Vietnamese circular welded steel pipe exporter SeAH Steel Vina denied in a Jan. 13 brief that it was confusing antidumping and countervailing duty reviews with circumvention inquiries. Leaning on Loper Bright, it again argued that circumvention inquiries can’t be conducted into the same products from the same countries if they were previously found not to have been dumped or subsidized (SeAH Steel Vina Corp. v. United States, CIT Consol. # 23-00256, -00257, -00258).
The Commerce Department's exceeded its statutory authority when it revoked an antidumping duty order on the grounds that it never received a notice of intent to participate from an interested domestic party in a sunset review, petitioner Archroma U.S. argued. Filing a reply brief at the U.S. Court of Appeals for the Federal Circuit, Archroma said Commerce's authority to ensure the "integrity of its procedures" doesn't allow it to "adopt measures exceeding its statutory authority" (Archroma U.S. v.

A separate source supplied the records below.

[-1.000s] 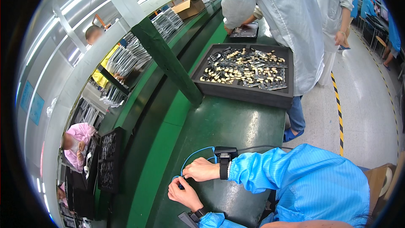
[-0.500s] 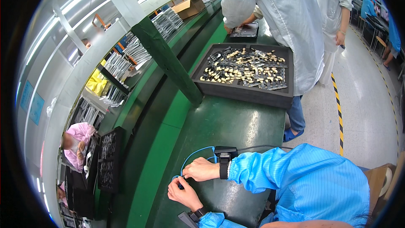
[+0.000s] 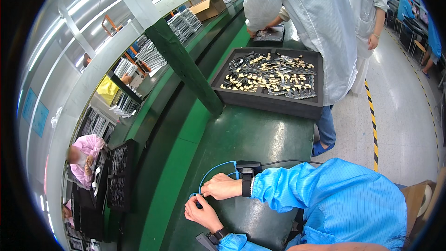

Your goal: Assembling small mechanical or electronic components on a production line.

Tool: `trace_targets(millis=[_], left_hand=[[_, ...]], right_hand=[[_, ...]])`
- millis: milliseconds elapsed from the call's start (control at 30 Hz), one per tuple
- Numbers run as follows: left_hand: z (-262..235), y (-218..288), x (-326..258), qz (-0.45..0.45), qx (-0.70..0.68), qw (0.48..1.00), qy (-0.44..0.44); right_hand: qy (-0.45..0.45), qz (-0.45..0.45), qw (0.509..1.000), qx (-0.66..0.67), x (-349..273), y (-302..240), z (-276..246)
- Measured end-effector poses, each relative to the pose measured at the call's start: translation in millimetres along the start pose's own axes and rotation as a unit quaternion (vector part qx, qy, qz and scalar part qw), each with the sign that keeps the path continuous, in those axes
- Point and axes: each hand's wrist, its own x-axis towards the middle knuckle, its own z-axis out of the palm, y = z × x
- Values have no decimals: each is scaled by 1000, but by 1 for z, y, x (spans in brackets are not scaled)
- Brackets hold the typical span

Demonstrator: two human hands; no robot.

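1. The left hand (image 3: 202, 213) is curled, its fingertips pinching the near end of a thin blue cable (image 3: 210, 173).
2. The right hand (image 3: 222, 187), wearing a black wrist strap (image 3: 246, 187), is closed on the same cable just beside the left.
3. The cable arcs in a smooth loop toward 12 o'clock over the glossy green bench (image 3: 251, 139).
4. At 12 o'clock sits a matte black rectangular tray (image 3: 267, 103) of small pale and dark parts.

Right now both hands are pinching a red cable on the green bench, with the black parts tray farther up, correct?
Not quite: the head view shows the cable is blue, not red. Both the left hand and right hand do pinch it on the green bench, with the black parts tray farther up.
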Motion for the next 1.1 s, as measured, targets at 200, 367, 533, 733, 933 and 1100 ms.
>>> trace_targets(millis=[200,367,533,733,933,1100], left_hand=[[0,0,0,-3,0,1000,-5],[1,0,0,1,2,1000,-1],[1,0,0,-2,-1,1000,-2],[0,2,0,-6,-3,1000,-2],[1,1,0,-1,-5,1000,2],[0,3,1,-13,-19,1000,8]], right_hand=[[2,-3,1000,7,1,3,3],[6,-5,1000,14,1,3,3],[0,-4,1000,16,1,1,1],[-6,1,1000,14,1,2,2],[-1,0,1000,3,0,1,1],[-5,9,1000,2,0,-2,-2]])
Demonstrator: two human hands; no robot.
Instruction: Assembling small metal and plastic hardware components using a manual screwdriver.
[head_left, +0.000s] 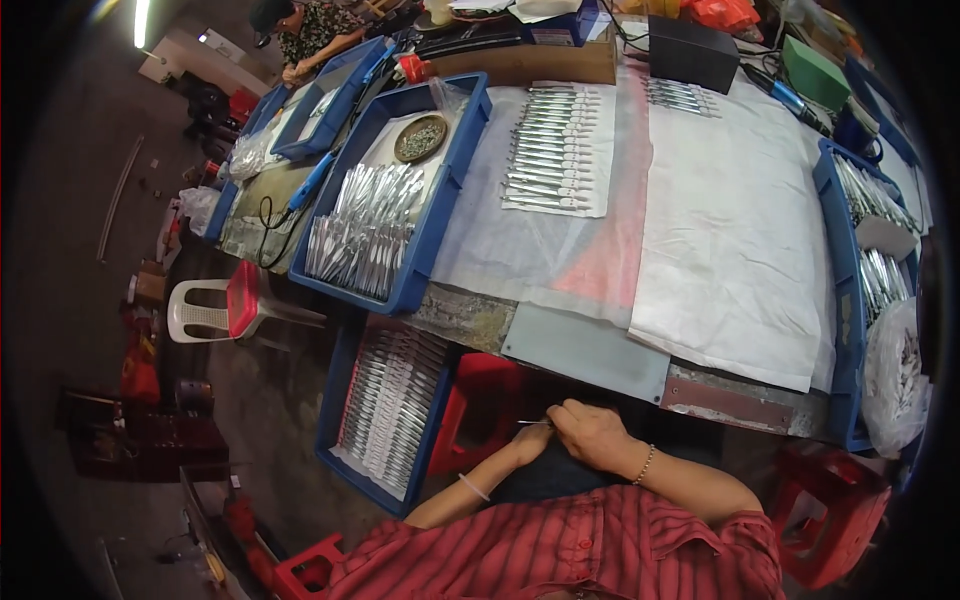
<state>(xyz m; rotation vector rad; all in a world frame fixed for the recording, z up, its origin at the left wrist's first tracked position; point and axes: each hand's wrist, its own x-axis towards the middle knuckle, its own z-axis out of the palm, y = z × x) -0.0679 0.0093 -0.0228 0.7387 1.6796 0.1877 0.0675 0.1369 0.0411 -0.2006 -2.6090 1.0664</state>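
Note:
My left hand (pixel 530 442) and my right hand (pixel 592 436) meet over my lap, just below the table's front edge. A thin metal piece (pixel 533 422) pokes out to the left from between them, pinched at my left fingertips. My right hand is closed, its knuckles up, and whatever lies in its fingers is hidden. On the table, a row of slim silver metal tools (pixel 550 150) lies on white paper. A smaller group of similar tools (pixel 682 97) rests farther right on a white cloth (pixel 735 240).
Blue trays of silver pieces stand at the left (pixel 425 262) and right (pixel 846 330) of the table; a lower blue tray (pixel 335 425) sits left of my knees. A grey plate (pixel 585 352) lies at the front edge. Red stools (pixel 835 520) flank me. Another person (pixel 310 35) works at far left.

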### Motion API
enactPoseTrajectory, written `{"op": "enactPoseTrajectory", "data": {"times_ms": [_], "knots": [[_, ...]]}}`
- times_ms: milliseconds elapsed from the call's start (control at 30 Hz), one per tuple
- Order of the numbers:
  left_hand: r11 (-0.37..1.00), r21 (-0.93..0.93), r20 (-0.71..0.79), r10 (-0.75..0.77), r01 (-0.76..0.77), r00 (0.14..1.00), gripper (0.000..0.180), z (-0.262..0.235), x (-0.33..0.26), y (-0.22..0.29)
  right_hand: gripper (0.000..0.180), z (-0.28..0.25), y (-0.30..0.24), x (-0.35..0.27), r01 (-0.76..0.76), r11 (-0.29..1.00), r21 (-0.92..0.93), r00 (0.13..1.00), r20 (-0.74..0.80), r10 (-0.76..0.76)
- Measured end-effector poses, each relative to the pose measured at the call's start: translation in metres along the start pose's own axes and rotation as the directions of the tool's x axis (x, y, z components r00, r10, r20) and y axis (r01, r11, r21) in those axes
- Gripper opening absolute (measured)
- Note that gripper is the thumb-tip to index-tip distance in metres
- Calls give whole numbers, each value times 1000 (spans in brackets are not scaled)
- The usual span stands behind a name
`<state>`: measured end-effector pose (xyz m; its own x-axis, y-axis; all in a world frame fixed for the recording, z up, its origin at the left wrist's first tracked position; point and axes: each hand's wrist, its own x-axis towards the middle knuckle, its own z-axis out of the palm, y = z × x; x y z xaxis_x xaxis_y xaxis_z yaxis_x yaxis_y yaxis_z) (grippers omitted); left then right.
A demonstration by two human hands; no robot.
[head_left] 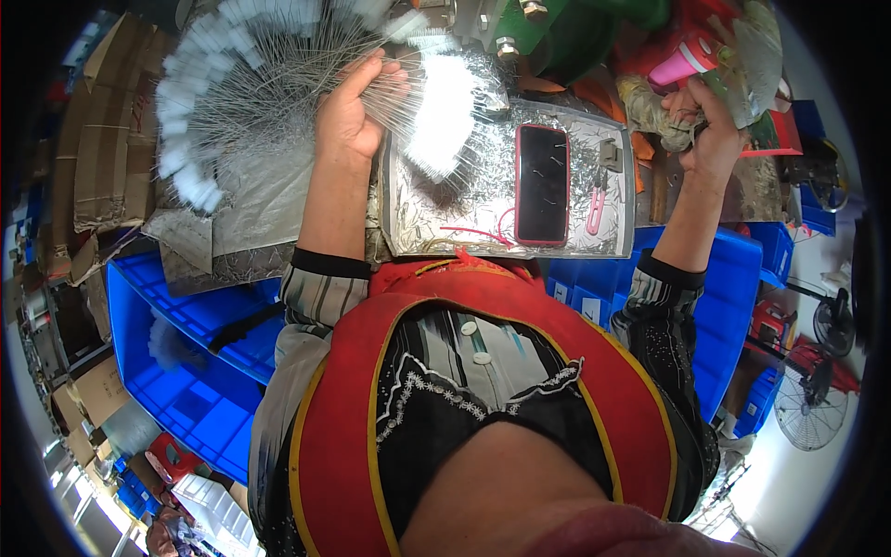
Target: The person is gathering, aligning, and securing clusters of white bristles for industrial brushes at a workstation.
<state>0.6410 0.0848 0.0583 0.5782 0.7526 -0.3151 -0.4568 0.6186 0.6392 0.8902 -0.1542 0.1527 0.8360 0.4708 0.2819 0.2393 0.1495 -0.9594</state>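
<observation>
My left hand (351, 116) is closed around a bundle of thin wire stems, part of a group of wire-stemmed brushes with white bristle heads (444, 121). Beside it, to the left, a large fanned pile of the same brushes (246, 102) lies with bristle heads outward and wires toward the middle. At the upper right, my right hand (710, 130) has its fingers curled in against a crumpled, dirty whitish cloth (650, 107). What these fingers grip, if anything, is hidden. A pink object (682, 63) sits just beyond them, with clear plastic wrap (759, 70) alongside.
A shallow tray (399, 232) littered with wire bits holds a phone in a red case (542, 186), a pink cutter (596, 209) and a small metal block (610, 155). Green machinery (575, 42) stands beyond. Blue bins (195, 408) are below the bench; cardboard (116, 130) is at left.
</observation>
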Motion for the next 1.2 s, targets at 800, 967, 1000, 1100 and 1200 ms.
{"op": "enactPoseTrajectory", "data": {"times_ms": [800,967,1000,1100,1200], "knots": [[994,-23,143,108,-106,984,28,-4,1,-5,14,-11,17,6,18,987,162,997,77,-31],[989,-1,97,145,-146,985,30,1,-3,-8,21,6,-16,0,-51,994,95,999,-9,52],[990,1,91,141,-142,986,30,1,-3,-7,22,6,-16,-1,-39,996,78,999,-10,40],[984,6,77,176,-177,981,30,4,-1,-9,23,2,-9,1,-28,998,52,1000,-9,28],[985,-13,28,171,-171,985,26,11,-4,-8,23,-2,2,1,-18,999,42,1000,8,18]]}}
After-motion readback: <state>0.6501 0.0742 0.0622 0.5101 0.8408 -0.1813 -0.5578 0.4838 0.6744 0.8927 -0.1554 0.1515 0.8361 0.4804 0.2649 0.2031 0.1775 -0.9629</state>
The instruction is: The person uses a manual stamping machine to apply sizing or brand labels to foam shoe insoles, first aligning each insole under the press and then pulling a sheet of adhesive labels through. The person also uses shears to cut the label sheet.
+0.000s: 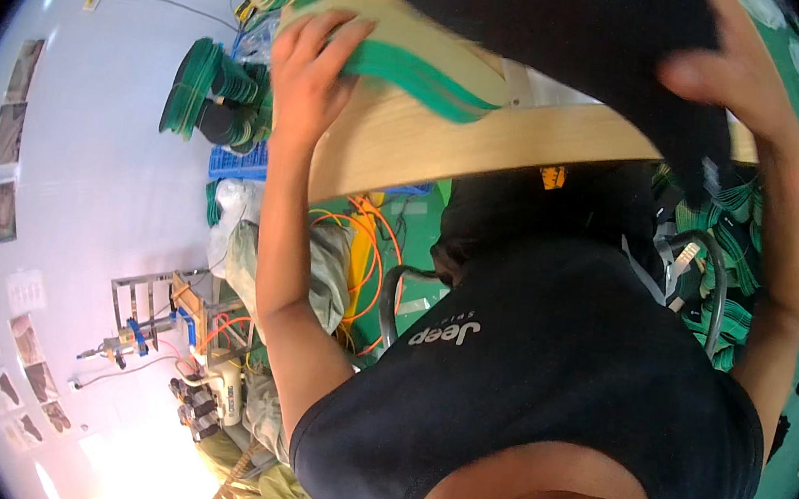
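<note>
My left hand [307, 64] reaches up to the pale wooden tabletop [489, 137] and grips the end of a bright green band [417, 78] that lies across it, fingers curled over the strip. My right hand [719, 79], blurred, holds a large black cloth [560, 23] that covers the far side of the table; its thumb lies on the fabric. My own dark shirt [551, 382] fills the lower middle of the view.
Stacks of folded green bands [204, 93] sit on a blue crate [238, 162] left of the table, with more green bands [727, 235] at right. Orange cables [371, 246] hang below the table. A small metal machine [153, 321] stands by the white wall.
</note>
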`<state>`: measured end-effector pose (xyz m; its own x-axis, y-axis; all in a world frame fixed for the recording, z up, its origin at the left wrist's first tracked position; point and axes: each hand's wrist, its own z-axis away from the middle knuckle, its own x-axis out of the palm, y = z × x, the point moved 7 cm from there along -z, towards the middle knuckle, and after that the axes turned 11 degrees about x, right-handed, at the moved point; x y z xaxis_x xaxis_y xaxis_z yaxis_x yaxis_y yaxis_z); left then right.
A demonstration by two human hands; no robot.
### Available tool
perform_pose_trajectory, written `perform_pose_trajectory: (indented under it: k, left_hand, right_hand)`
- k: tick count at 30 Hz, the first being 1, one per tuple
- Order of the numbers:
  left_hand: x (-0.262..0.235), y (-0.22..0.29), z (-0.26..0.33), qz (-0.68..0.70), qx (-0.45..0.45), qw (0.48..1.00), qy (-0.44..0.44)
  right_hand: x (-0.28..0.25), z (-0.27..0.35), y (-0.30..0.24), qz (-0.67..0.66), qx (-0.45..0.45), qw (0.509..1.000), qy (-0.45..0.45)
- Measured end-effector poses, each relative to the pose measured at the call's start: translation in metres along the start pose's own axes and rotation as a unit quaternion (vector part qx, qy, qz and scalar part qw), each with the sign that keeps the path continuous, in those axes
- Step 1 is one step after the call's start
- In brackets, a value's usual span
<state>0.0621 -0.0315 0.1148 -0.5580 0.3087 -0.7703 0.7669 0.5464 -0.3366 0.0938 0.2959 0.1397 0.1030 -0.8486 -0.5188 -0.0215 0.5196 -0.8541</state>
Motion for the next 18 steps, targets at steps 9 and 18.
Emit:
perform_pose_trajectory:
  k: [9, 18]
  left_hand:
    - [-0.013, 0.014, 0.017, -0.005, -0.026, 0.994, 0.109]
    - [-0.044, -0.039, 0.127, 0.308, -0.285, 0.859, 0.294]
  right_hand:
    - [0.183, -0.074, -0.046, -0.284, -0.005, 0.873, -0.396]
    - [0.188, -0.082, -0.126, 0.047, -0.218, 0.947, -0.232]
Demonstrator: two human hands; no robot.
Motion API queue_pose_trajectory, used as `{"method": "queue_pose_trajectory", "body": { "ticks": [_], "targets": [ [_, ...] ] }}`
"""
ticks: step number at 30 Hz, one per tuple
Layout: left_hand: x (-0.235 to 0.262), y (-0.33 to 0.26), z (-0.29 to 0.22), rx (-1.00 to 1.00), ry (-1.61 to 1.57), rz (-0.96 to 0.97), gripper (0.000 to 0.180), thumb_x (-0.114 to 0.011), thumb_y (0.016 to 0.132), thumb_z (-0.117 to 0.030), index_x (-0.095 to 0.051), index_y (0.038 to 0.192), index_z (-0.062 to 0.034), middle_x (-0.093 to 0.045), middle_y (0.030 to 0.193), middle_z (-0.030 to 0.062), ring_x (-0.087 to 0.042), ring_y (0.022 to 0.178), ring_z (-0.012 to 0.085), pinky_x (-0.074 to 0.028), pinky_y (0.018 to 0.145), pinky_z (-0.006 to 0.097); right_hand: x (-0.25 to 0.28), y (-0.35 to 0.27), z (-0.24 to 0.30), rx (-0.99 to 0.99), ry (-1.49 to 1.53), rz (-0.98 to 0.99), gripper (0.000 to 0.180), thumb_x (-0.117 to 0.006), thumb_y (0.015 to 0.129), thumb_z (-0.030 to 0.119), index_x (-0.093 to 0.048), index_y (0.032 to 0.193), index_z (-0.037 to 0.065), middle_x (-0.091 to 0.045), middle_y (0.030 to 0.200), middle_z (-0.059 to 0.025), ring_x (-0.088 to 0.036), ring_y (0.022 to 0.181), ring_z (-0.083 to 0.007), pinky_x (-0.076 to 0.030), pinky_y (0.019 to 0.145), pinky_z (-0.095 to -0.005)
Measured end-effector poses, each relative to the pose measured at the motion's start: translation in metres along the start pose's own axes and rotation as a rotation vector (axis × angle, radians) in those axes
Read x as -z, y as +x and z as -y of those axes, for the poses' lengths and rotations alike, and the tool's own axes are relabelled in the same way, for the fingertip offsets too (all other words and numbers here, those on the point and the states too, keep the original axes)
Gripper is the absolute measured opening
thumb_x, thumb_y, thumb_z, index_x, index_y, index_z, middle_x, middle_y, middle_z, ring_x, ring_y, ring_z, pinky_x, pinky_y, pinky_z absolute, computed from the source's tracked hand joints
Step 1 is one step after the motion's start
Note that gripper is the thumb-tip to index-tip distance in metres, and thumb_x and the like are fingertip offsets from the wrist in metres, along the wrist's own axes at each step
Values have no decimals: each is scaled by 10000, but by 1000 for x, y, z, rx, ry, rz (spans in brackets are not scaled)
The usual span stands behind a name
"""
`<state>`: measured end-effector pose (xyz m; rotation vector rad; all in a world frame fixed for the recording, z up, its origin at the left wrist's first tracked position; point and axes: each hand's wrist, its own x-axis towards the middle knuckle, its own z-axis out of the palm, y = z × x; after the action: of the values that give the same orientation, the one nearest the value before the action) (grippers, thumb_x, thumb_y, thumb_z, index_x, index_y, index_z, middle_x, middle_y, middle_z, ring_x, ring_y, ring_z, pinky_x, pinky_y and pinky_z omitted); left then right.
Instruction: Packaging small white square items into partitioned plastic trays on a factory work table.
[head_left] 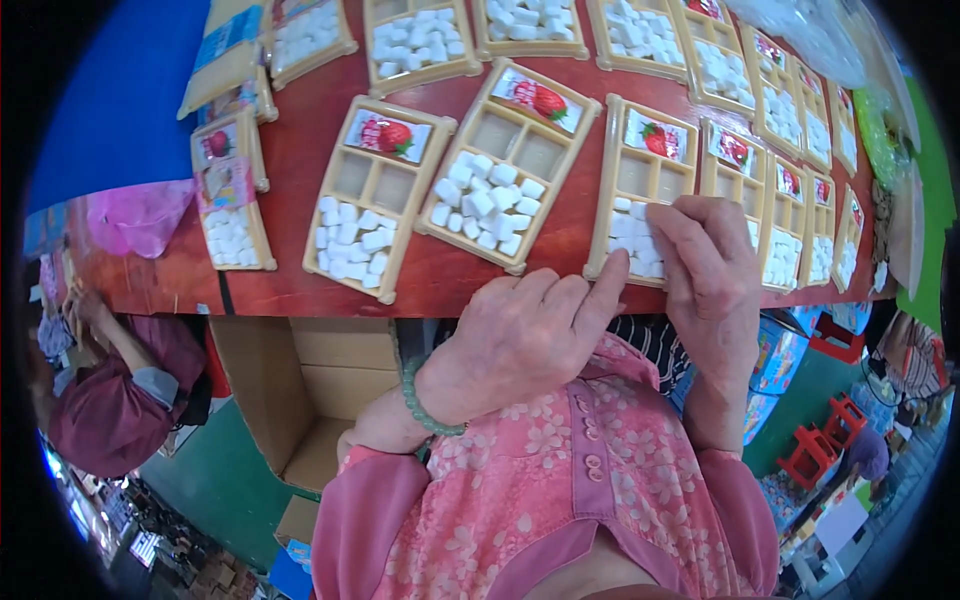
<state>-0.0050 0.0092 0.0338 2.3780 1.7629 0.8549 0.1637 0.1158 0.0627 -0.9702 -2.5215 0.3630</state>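
Note:
A cream plastic tray (603, 215) lies before me at the table's near edge. White marshmallow-like pieces (632, 235) fill its near compartment, two middle compartments are bare, and a strawberry-printed packet (660, 137) sits in the far one. My right hand (712, 275) is bent over the tray's right side, fingertips pressed together among the white pieces; what they pinch is hidden. My left hand (525, 335) has its index finger stretched to the tray's near left corner. Its other fingers curl under, so anything inside them is out of sight. A green bead bracelet (412, 395) circles my left wrist.
Similar trays (510, 165) stand close on the left, right and far side of the red table (290, 180). A pink plastic bag (140, 215) is at the left. Below the edge is an open cardboard box (270, 400). Another person (115, 400) works at far left.

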Motion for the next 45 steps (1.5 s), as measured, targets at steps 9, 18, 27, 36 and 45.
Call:
{"method": "queue_pose_trajectory", "body": {
  "ticks": [9, 18, 27, 36, 45],
  "targets": [
    [24, -45, 29, 211, -24, -313, 435, -793, 782, -59, -682, 1199, -13, -455, 605, 16, -475, 485, 173, -392, 452, 326, -23, 34, 46, 140, 131, 102, 228, -729, 813, 66, -676, 1033, 38, -623, 916, -93, -586, 858, -288, -462, 770, -401],
    [42, -41, 51, 273, 86, -377, 366, -763, 823, -70, -681, 1179, -40, -562, 660, 42, -575, 546, 210, -452, 492, 343, -40, 41, 57, 220, 63, 108, 192, -730, 828, 99, -681, 1011, 73, -606, 924, -64, -570, 887, -259, -420, 817, -384],
    [40, -30, 35, 391, 26, -213, 306, -761, 827, -55, -704, 1127, -52, -628, 708, 90, -617, 595, 238, -478, 535, 353, -35, 41, 43, 199, 115, 140, 187, -733, 820, 103, -708, 1004, 84, -617, 930, -50, -578, 906, -251, -416, 857, -391],
    [15, -30, 29, 297, 7, -261, 320, -778, 815, -125, -681, 1100, -17, -566, 684, 46, -588, 576, 203, -470, 518, 338, -29, 41, 30, 198, 50, 149, 205, -719, 818, 81, -715, 1023, 94, -632, 942, -52, -582, 917, -257, -421, 869, -381],
    [8, -18, 33, 367, -90, -366, 369, -755, 837, -86, -651, 1186, -25, -622, 734, 80, -628, 618, 240, -496, 547, 362, -22, 37, 27, 169, 148, 78, 214, -726, 831, 99, -714, 1045, 89, -641, 936, -64, -594, 914, -247, -417, 872, -384]
  ]
}}
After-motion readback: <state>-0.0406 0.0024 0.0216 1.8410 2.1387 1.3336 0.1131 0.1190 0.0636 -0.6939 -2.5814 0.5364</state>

United States, Fed. Cir. # 24-2159).
Vehicle side bar importer Keystone Automotive Operations’ classification dispute shouldn’t be granted reconsideration after a Court of International Trade ruling went against it (see 2410070030), the U.S. said Jan. 15 (Keystone Automotive Operations v. United States, CIT # 21-00215).
Leaning on Loper Bright, Chinese solar cell exporter Yingli Energy pushed back against the Commerce Department’s usual presumption that exporters in nonmarket economies are under governmental control (Yingli Energy (China) Co. v. United States, CIT # 24-00131).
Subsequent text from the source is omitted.